BEIJING (Reuters) - At least two leading Chinese brokerages’ upper limit for outstanding commercial bill issuance - a key form of short-term fundraising in the interbank market - have been increased, exchange filings showed on Friday.
China’s securities watchdog has told several large non-bank financial institutions not to cut smaller non-banks off as counterparties in the interbank market, and to lend to them to help ease any cash shortfalls, Reuters reported on Monday.
Money markets in China were rattled after regulators took control of Inner Mongolia-based Baoshang Bank on May 24 due to “serious” credit risks, and some smaller non-banks have suffered liquidity crunches since then.
China’s Citic Securities said its upper limit for outstanding commercial bill issues was now at 46.9 billion yuan (5.4 billion pounds), a statement filed to the Shanghai Stock Exchange showed.
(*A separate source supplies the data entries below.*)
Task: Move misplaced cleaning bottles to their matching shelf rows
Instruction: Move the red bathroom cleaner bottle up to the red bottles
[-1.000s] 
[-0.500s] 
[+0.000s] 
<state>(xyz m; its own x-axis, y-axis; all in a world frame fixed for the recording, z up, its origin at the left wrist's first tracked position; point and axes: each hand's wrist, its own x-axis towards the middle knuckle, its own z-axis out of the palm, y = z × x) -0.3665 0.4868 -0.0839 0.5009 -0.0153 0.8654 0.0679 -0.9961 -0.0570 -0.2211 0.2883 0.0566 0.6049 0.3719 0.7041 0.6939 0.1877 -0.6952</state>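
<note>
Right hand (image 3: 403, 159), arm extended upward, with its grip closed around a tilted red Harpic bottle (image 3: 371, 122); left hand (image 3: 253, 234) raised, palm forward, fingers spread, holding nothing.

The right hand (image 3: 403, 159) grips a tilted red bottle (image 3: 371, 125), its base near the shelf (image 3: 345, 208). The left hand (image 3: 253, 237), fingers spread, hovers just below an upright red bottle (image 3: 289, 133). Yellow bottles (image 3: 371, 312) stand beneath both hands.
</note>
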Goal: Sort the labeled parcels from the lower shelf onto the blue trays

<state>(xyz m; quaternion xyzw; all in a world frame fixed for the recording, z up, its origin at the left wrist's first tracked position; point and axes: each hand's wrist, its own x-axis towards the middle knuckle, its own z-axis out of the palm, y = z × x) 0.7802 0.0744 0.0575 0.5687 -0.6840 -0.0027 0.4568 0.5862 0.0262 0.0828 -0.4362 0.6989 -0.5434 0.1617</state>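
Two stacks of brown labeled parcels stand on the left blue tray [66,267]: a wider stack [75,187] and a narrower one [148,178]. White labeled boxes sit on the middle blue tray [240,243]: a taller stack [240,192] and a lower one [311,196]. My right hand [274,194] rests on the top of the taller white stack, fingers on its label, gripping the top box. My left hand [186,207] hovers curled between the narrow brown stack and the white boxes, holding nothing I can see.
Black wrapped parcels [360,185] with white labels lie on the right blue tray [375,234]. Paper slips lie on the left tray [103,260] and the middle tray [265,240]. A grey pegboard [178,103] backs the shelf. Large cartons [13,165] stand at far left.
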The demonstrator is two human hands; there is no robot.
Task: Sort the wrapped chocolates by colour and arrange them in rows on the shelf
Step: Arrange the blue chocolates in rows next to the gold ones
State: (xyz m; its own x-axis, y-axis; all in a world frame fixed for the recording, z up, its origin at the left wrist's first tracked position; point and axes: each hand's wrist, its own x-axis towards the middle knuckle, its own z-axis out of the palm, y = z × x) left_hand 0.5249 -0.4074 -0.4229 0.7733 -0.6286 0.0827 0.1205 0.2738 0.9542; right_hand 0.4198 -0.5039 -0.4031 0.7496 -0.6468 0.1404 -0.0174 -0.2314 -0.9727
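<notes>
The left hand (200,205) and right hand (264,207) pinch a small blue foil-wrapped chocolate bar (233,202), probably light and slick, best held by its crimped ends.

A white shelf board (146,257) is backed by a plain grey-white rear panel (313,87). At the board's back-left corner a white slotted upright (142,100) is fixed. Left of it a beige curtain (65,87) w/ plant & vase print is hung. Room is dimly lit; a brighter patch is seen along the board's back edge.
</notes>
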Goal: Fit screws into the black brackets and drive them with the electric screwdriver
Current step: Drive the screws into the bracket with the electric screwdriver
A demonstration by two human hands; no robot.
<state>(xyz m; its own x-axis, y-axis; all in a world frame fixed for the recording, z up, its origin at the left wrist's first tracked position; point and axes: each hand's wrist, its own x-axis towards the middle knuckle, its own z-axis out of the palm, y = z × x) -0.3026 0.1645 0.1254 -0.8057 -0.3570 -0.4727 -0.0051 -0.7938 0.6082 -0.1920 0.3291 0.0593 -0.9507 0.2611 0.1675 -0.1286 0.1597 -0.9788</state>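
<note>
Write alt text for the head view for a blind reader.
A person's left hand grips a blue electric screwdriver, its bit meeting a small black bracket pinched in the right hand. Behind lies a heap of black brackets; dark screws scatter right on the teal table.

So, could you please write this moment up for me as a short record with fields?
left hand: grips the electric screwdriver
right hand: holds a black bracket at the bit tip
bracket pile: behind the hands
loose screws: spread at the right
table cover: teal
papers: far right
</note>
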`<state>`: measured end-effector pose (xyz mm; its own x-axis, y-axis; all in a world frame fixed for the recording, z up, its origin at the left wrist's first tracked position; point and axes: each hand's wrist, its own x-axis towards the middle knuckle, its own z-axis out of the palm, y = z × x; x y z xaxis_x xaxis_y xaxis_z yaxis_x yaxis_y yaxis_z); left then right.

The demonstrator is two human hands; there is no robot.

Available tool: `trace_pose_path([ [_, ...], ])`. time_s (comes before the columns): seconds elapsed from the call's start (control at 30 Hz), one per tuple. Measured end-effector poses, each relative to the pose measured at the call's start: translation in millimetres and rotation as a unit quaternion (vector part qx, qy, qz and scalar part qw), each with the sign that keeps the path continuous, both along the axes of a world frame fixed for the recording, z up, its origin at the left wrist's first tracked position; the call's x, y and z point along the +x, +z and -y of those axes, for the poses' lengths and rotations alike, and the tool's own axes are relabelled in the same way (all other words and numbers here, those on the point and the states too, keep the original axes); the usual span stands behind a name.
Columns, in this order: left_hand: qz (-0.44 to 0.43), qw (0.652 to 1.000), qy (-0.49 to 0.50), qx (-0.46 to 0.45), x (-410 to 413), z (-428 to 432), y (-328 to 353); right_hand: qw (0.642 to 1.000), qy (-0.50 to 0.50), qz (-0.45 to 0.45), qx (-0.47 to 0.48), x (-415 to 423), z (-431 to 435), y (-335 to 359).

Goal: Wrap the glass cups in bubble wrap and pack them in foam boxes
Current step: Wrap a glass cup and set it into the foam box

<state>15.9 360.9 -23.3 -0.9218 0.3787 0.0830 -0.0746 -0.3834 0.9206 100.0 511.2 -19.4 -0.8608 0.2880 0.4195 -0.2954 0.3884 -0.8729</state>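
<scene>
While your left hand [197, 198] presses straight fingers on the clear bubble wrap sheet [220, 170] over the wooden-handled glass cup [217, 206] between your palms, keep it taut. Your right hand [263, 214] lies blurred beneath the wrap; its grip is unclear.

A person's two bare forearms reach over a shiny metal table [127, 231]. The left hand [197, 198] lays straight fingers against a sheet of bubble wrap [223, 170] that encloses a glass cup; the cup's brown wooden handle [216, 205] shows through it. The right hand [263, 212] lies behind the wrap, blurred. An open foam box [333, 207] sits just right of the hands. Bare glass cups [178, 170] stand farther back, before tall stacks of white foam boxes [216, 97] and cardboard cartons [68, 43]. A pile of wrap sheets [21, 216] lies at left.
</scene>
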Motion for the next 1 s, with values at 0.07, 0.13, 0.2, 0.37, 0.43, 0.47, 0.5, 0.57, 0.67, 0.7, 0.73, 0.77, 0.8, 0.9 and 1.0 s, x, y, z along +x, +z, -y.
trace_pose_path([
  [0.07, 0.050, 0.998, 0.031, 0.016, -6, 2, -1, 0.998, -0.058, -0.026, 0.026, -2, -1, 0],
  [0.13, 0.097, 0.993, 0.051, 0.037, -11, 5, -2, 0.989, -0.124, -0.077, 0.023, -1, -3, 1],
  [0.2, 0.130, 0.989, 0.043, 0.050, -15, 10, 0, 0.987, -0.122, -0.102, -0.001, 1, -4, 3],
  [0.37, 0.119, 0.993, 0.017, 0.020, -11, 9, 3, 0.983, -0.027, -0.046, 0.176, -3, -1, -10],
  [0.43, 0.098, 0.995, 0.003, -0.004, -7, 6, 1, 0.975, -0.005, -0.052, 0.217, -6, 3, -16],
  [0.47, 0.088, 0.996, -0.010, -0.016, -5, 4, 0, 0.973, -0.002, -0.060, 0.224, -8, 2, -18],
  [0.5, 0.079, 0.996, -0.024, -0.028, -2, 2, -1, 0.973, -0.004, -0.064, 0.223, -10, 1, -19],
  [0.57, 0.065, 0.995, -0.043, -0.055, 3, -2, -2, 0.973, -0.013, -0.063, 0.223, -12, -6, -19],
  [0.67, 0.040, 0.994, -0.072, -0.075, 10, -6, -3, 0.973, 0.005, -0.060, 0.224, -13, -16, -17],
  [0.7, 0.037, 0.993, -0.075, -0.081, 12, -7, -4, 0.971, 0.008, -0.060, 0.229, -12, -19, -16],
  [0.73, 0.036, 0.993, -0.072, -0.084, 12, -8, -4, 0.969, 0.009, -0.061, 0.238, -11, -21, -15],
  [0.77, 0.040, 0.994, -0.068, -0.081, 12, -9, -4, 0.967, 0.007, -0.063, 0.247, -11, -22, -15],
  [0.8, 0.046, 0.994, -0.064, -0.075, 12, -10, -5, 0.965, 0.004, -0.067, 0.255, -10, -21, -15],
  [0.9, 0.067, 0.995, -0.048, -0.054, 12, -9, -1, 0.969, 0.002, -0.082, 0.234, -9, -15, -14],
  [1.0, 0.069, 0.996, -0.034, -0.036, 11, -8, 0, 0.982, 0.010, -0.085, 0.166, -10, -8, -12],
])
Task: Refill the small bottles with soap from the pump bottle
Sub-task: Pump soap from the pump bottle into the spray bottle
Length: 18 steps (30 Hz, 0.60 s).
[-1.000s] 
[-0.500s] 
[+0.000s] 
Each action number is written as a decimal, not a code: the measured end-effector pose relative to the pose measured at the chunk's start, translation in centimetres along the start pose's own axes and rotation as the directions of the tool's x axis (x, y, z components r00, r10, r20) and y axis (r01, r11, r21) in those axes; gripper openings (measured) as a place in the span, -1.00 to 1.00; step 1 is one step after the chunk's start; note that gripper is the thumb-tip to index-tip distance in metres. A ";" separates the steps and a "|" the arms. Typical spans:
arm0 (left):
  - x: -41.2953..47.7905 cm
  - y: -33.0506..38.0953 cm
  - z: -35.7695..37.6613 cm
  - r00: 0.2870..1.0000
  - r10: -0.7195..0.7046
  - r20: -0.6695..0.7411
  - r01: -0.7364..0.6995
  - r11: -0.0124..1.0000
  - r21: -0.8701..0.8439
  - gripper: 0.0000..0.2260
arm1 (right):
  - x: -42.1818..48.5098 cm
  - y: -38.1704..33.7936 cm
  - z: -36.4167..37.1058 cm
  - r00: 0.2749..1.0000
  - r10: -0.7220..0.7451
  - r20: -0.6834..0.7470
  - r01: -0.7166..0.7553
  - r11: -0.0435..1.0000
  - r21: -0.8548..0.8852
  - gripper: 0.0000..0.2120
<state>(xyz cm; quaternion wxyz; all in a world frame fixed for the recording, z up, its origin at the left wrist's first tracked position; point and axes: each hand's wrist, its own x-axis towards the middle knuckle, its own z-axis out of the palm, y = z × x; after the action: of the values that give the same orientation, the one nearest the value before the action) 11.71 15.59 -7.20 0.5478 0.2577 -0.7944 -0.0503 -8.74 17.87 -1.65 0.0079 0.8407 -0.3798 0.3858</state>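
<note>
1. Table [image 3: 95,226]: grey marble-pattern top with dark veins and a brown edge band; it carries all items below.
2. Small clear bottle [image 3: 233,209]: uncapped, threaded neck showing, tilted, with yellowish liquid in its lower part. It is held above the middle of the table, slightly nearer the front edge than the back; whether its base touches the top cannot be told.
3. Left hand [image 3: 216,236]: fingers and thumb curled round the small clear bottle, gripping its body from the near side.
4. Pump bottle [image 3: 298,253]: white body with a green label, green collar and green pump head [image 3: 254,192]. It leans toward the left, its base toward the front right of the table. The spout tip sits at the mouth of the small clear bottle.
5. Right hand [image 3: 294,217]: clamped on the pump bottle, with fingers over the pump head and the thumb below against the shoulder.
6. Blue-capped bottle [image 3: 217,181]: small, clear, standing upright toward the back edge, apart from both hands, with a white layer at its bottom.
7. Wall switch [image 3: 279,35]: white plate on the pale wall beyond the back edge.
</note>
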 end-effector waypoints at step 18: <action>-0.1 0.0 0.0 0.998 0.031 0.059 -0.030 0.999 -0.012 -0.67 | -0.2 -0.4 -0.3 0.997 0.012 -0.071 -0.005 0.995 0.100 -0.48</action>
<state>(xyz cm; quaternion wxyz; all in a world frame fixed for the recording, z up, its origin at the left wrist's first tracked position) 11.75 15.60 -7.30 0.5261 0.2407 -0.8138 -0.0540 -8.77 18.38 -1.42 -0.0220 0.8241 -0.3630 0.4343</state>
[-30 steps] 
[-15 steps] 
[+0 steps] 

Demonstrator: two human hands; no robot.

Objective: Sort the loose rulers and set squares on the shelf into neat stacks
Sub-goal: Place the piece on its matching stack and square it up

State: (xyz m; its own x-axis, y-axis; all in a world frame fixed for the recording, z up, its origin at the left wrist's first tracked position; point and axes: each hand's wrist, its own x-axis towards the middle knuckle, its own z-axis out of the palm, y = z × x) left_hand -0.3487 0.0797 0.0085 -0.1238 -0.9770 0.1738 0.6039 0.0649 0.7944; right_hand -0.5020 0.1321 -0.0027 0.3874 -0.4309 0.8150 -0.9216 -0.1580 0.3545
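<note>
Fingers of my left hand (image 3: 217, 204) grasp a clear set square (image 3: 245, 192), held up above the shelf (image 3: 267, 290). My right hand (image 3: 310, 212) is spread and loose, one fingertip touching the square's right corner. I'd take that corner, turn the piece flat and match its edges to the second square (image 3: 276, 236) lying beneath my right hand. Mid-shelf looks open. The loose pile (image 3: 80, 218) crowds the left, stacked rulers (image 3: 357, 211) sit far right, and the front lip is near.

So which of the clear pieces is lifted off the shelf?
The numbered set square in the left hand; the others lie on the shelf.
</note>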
Its last filing on May 31 showed this limit was set at a much lower 15.9 billion yuan.
Huatai Securities said on Friday that its limit for issuing such bills now stands at 30 billion yuan, up from 21.6 billion yuan as shown by an April filing.
Also on Friday, Haitong Securities said its upper limit for such bills was now touching 39.7 billion yuan, while Guotai Junan Securities said its limit for short-term bills was now set at 50.8 billion yuan. It was not immediately clear whether these figures marked clear increases.